---- DATA TO PROCESS

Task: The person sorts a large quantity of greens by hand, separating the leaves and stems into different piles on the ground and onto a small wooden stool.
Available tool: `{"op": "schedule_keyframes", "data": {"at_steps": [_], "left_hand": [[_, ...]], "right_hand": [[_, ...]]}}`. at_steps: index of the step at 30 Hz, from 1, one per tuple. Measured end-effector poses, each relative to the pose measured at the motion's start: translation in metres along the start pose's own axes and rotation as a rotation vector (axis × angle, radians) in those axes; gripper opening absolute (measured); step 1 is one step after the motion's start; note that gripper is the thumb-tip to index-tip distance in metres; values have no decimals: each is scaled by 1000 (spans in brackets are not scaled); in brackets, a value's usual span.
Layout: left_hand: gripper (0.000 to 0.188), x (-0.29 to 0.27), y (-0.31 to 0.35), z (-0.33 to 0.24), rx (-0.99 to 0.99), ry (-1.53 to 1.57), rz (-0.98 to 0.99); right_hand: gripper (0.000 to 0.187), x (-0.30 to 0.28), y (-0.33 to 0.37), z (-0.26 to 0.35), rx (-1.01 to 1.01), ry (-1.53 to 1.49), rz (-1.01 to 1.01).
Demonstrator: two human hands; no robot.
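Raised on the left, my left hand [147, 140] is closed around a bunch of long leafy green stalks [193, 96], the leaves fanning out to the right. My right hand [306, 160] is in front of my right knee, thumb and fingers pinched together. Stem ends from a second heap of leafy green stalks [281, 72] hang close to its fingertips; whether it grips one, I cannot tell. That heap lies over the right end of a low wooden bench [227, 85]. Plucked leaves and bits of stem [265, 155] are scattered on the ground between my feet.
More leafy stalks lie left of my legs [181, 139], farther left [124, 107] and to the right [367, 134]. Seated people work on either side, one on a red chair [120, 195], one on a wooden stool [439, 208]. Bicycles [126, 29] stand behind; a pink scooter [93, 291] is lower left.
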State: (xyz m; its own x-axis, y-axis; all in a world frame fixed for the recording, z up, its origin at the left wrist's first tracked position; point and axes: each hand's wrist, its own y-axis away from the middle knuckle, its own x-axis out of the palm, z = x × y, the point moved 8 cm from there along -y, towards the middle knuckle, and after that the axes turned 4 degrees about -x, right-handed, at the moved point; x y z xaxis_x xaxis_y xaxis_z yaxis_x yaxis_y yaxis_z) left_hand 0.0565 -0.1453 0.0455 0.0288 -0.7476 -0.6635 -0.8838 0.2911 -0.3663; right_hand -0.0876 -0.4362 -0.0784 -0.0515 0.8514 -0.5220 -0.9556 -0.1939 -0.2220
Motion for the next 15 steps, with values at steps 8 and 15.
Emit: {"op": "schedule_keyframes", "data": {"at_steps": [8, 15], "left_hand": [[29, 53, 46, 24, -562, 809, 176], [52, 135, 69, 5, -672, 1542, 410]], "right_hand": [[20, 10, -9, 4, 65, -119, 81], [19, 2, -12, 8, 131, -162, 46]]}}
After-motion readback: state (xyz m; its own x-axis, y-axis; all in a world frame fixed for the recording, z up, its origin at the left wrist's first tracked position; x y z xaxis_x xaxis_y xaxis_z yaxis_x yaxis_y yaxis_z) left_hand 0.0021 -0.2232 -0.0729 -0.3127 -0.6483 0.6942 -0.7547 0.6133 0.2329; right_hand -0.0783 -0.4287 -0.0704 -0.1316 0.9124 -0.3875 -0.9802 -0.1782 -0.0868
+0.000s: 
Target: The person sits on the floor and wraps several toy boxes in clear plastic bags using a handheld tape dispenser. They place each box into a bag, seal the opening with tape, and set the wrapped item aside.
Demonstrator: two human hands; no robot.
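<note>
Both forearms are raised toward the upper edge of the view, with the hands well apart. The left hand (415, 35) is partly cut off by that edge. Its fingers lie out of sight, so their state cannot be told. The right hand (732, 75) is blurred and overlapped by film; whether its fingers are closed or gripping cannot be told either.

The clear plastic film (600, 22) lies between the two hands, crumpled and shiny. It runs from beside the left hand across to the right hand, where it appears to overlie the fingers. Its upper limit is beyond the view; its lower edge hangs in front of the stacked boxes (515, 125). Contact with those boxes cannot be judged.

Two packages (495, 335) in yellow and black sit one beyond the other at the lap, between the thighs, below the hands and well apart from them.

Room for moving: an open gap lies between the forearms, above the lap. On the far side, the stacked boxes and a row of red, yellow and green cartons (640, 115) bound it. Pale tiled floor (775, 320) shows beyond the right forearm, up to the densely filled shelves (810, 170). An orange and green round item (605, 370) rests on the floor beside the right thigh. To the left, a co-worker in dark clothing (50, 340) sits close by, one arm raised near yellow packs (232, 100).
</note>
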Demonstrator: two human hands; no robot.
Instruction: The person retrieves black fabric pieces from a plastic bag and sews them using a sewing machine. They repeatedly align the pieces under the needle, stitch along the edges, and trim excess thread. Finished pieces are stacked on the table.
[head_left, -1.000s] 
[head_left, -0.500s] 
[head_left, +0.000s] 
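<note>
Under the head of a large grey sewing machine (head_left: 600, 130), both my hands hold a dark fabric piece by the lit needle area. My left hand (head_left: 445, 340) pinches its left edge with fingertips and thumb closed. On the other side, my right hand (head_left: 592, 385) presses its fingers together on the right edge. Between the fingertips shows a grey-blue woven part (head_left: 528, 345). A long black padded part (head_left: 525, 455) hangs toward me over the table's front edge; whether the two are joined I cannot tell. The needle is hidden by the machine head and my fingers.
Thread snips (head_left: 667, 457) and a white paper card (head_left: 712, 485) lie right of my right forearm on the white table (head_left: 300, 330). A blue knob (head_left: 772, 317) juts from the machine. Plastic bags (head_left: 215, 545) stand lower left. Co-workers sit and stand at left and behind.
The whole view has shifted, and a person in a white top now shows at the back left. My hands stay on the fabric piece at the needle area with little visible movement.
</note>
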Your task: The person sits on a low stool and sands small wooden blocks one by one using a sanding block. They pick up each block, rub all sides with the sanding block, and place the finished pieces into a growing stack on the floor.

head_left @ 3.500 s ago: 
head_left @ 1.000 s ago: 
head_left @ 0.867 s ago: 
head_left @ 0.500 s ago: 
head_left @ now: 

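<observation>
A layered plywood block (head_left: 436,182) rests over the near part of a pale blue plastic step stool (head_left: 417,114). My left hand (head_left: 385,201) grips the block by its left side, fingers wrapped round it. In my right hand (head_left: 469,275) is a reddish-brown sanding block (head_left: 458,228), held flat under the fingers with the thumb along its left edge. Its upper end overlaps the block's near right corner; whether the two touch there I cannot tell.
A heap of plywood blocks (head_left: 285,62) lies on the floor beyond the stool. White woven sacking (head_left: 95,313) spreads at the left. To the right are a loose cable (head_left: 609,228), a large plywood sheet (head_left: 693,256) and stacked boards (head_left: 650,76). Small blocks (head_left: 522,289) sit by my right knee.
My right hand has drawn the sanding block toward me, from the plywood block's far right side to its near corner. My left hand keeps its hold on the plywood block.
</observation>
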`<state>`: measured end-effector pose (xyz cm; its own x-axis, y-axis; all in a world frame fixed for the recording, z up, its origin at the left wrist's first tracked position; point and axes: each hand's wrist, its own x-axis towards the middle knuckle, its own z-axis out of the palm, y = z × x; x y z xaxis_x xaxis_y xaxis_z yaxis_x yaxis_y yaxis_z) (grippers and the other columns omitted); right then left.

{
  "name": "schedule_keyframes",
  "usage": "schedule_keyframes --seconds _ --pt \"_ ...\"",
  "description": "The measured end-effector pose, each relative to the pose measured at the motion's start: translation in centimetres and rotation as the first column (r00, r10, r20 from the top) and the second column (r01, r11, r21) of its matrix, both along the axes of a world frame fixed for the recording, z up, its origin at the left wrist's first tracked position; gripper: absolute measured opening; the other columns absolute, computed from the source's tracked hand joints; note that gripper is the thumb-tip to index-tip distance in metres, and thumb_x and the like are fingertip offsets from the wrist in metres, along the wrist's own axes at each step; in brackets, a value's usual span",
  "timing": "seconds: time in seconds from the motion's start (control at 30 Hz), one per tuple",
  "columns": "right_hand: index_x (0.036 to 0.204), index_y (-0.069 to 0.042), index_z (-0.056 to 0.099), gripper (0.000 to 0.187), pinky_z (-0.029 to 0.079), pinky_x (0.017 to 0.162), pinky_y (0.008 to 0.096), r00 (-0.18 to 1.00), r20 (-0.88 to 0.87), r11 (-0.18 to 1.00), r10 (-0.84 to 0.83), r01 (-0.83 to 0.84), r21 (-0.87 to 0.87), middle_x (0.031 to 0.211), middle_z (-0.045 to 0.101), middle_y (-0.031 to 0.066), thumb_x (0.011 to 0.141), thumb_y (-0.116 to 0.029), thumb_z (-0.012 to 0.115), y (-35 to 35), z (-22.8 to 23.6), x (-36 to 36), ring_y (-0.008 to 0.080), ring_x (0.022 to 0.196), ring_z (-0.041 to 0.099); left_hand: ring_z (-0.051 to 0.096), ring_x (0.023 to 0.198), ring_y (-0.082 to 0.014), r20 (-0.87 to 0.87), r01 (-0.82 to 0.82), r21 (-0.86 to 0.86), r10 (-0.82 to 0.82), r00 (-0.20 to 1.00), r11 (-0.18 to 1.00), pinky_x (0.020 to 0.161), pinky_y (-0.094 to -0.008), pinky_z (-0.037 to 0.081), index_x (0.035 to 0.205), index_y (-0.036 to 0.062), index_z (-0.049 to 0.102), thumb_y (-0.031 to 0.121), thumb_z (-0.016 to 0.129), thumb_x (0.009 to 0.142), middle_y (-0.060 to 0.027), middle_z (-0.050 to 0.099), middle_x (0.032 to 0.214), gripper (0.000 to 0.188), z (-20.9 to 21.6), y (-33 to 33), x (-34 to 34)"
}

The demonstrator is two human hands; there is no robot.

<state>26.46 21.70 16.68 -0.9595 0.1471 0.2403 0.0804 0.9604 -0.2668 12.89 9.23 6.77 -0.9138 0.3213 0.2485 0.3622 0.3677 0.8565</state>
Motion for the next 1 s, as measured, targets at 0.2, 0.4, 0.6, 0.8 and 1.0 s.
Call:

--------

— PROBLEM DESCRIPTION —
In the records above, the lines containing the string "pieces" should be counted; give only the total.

— ANSWER AREA —
2